**Task to carry out**
Output the data once more, exactly as given.

**Given data**
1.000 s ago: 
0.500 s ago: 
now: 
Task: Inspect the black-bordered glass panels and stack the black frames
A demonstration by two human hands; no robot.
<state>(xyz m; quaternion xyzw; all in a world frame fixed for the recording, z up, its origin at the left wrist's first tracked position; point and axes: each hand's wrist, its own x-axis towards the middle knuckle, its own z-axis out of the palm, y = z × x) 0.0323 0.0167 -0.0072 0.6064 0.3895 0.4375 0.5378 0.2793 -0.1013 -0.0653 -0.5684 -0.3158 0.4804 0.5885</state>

**Response area**
1.000 s ago: 
0.500 s ago: 
now: 
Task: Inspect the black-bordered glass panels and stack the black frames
A demonstration by two human hands; no robot.
<state>(xyz m; quaternion xyzw; all in a world frame fixed for the recording, z up, its origin at the left wrist's first tracked position; point and axes: each hand's wrist, its own x-axis towards the middle knuckle, its own z-axis out of the palm, y = z × x) 0.0323 0.0167 -0.0072 0.6064 0.3895 0.4375 0.5378 0.2793 -0.1013 -0.0653 -0.5684 -0.3158 0.4804 0.5885</state>

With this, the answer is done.